▶ _YOUR OBJECTIVE_
Find the lines of data that contain the string "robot", then list them.

Start of DATASET ENTRIES

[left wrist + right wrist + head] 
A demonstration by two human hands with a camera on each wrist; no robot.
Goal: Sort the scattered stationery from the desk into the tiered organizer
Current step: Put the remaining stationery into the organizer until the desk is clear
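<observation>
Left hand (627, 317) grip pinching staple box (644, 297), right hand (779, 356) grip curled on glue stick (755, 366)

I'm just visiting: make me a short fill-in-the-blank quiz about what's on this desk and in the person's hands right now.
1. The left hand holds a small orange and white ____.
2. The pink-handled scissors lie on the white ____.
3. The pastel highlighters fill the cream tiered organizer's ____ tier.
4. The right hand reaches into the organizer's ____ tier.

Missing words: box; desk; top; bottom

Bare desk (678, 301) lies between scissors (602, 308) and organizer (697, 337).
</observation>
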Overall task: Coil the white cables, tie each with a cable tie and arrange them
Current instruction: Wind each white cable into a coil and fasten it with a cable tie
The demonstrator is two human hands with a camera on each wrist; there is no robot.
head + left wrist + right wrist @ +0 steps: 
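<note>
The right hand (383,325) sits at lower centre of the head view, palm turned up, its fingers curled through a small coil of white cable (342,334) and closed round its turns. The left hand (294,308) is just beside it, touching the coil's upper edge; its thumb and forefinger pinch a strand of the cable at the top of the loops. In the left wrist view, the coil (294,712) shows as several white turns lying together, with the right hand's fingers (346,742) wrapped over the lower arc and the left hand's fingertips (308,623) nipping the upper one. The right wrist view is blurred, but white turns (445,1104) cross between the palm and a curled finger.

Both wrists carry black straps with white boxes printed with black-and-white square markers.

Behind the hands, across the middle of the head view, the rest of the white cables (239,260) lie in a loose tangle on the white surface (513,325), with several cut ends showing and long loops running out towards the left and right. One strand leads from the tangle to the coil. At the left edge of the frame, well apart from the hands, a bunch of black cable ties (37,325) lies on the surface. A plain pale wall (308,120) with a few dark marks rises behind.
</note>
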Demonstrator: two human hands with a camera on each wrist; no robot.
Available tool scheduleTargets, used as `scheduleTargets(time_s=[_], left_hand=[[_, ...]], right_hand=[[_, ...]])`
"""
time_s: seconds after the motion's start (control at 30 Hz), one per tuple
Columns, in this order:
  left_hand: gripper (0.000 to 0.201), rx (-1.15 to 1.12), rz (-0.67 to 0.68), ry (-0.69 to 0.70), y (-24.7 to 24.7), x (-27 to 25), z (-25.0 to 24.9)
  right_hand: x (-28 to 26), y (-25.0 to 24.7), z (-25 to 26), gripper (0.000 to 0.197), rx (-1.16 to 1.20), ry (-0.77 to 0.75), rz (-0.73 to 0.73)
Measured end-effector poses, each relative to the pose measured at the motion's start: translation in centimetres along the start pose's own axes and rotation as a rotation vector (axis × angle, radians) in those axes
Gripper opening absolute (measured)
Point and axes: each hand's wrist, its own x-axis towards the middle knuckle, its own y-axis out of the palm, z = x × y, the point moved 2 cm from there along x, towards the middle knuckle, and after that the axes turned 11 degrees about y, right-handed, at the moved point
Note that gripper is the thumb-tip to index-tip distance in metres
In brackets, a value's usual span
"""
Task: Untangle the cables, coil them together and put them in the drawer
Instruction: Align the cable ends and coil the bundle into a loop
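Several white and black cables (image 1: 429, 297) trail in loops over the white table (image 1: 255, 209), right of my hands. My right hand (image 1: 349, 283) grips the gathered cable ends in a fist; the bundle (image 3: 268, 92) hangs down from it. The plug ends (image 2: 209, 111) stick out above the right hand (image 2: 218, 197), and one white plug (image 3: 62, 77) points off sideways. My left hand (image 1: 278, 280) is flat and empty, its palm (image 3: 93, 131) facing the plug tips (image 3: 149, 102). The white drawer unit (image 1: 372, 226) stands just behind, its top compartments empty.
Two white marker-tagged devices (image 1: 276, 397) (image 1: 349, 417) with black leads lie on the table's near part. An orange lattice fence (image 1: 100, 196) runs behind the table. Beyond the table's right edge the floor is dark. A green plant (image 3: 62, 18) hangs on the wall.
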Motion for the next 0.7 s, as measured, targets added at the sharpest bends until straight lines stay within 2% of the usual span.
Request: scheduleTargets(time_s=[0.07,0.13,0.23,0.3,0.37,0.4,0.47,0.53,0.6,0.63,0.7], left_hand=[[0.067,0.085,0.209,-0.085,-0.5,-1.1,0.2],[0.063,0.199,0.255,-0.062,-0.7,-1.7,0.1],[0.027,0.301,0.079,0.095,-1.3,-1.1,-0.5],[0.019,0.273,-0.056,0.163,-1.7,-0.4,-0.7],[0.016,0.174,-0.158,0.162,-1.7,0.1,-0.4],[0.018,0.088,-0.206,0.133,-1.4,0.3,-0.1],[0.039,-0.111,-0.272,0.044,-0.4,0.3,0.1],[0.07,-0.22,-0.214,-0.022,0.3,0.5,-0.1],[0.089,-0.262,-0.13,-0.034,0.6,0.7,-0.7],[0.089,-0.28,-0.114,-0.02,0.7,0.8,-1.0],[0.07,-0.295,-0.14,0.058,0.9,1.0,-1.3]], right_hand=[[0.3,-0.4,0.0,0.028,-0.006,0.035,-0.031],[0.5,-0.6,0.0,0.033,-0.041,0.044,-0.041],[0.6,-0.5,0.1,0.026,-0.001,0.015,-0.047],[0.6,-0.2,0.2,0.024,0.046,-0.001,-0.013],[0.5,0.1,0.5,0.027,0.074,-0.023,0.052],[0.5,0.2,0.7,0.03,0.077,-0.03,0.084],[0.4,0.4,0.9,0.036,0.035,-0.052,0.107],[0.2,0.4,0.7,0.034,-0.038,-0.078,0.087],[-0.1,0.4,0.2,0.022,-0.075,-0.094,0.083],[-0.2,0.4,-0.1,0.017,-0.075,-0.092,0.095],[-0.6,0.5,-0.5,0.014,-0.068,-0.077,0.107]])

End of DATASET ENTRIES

▶ _RESPONSE BELOW_
A demonstration by two human hands with a camera on each wrist; no robot.
The demonstrator is two human hands with a camera on each wrist; there is no robot.
Demonstrator: two human hands with a camera on each wrist; no robot.

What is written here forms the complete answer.